## Task goal
Search the data for the string "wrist" and extract every line where it appears.

═══ Supplied material ═══

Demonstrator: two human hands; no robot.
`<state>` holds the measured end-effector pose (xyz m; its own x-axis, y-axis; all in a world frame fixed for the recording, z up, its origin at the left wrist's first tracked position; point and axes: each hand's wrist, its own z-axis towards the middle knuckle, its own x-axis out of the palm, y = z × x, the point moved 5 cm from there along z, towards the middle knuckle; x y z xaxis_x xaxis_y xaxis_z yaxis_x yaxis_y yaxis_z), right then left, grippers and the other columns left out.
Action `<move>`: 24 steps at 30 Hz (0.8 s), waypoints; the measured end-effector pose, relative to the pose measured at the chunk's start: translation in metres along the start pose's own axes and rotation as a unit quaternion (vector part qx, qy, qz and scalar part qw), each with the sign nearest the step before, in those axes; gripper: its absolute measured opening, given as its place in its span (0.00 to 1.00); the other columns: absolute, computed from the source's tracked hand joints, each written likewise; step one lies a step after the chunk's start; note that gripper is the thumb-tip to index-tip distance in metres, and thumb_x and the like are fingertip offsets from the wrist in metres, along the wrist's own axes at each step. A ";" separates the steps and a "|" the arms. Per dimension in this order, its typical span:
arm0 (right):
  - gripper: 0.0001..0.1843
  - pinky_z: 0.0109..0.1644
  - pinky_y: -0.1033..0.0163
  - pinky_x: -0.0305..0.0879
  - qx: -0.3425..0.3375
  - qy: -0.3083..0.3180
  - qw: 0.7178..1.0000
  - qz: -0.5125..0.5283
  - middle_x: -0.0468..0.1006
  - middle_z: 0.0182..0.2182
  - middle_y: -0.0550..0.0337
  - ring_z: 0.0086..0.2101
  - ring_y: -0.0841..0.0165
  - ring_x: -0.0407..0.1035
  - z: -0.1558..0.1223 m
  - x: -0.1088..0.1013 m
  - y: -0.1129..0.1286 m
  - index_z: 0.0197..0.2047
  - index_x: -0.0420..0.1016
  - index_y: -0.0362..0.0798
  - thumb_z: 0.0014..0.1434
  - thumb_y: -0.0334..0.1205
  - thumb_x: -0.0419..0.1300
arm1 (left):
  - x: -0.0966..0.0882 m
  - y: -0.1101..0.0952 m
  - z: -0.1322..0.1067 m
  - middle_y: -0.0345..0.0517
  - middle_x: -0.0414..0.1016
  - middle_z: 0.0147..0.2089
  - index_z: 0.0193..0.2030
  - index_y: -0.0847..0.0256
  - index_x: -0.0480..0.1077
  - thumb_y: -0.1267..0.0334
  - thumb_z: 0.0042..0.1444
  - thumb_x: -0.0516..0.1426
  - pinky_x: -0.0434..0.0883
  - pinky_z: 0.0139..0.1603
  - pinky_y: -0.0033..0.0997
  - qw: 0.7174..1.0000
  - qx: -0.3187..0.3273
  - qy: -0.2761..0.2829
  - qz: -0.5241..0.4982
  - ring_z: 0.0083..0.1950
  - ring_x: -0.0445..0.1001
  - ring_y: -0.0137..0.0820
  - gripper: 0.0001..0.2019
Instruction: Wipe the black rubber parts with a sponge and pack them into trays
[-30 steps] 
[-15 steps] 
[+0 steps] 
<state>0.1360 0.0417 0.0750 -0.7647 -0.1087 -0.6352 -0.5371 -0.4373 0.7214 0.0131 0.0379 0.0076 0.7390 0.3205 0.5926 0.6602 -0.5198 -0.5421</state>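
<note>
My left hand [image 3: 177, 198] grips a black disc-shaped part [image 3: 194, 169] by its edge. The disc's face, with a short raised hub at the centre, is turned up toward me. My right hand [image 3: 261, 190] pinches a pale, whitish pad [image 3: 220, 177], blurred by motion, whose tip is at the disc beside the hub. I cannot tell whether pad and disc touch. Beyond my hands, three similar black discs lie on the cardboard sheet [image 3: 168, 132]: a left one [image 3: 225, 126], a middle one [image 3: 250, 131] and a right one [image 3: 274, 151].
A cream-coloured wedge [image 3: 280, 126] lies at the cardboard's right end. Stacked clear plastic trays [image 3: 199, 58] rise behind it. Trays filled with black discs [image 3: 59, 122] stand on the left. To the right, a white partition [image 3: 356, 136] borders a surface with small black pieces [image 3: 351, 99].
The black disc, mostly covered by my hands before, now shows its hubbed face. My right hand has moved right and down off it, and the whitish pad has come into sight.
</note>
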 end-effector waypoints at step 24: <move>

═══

## Exercise solution
`<state>` holds the measured end-effector pose (xyz m; its own x-axis, y-axis; all in a world frame fixed for the recording, z up, its origin at the left wrist's first tracked position; point and axes: each hand's wrist, its own z-axis towards the middle knuckle, its own x-axis out of the palm, y = z × x, the point moved 5 cm from there along z, towards the middle knuckle; x y z xaxis_x xaxis_y xaxis_z yaxis_x yaxis_y yaxis_z), right then left, grippers and the other columns left out.
Action `<move>`: 24 steps at 30 Hz (0.8 s), waypoints; the measured end-effector pose, relative to the pose measured at the chunk's start: translation in metres along the start pose's own axes and rotation as a unit quaternion (vector part qx, qy, qz and scalar part qw), each with the sign nearest the step before, in those axes; gripper: its absolute measured opening, given as its place in its span (0.00 to 1.00); the other columns: absolute, computed from the source's tracked hand joints, each written likewise; step one lies a step after the chunk's start; note that gripper is the thumb-tip to index-tip distance in metres, and thumb_x and the like are fingertip offsets from the wrist in metres, along the wrist's own axes at each step. A ";" separates the steps and a "|" the arms. Per dimension in this order, its typical span:

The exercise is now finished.